PROSESNEWS.ID – Para pegiat kerapan sapi di Gorontalo memilih beralih ke Sulawesi Utara setelah event tahunan yang biasa digelar di Yosonegoro batal dilaksanakan.
Kepala Desa Yosonegoro, Isa Amir Hanapi, mengatakan kekecewaan para pegiat cukup besar karena kegiatan yang rutin digelar setiap tahun itu tidak jadi dilaksanakan.
Ia mengungkapkan, banyak pemilik sapi telah membawa hewan mereka ke Desa Ikhwan, Dumoga, Sulawesi Utara, untuk mengikuti event serupa.

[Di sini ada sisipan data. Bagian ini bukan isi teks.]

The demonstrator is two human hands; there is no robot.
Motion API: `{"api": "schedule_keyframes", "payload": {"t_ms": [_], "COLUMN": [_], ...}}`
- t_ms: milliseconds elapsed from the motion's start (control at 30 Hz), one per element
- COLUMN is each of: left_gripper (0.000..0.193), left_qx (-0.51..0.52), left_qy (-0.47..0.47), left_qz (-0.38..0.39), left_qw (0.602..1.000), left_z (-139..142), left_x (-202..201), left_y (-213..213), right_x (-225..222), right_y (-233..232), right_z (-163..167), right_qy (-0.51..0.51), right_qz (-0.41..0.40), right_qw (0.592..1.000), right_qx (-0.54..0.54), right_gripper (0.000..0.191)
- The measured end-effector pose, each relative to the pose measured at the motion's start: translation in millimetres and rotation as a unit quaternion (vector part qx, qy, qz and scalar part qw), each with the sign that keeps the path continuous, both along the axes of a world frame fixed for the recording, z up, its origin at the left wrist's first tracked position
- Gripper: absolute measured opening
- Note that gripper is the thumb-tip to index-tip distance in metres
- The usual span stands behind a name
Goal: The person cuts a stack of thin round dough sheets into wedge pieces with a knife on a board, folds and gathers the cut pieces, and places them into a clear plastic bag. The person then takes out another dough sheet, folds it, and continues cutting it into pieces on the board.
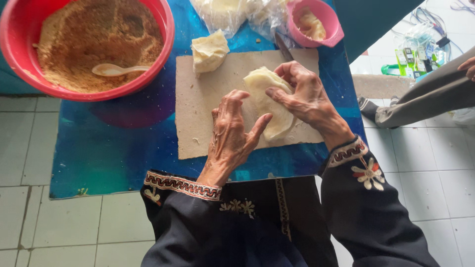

“Sudah banyak yang berangkat ke Ikhwan. Bahkan ada yang semalam sudah berangkat,” ujar Isa.
Menurutnya, para pegiat kerapan sapi tersebut berasal dari dua desa, yakni Desa Yosonegoro, Kecamatan Limboto Barat, dan Desa Reksonegoro, Kecamatan Tibawa.
Para pegiat kerapan sapi tersebut memilih tetap mengikuti lomba di luar daerah agar tidak kehilangan kesempatan berkompetisi, mengingat kegiatan tersebut merupakan agenda penting bagi mereka setiap tahun.
Perpindahan ini juga menunjukkan besarnya antusiasme masyarakat terhadap tradisi kerapan sapi, meski harus mengikuti event di luar wilayah Gorontalo.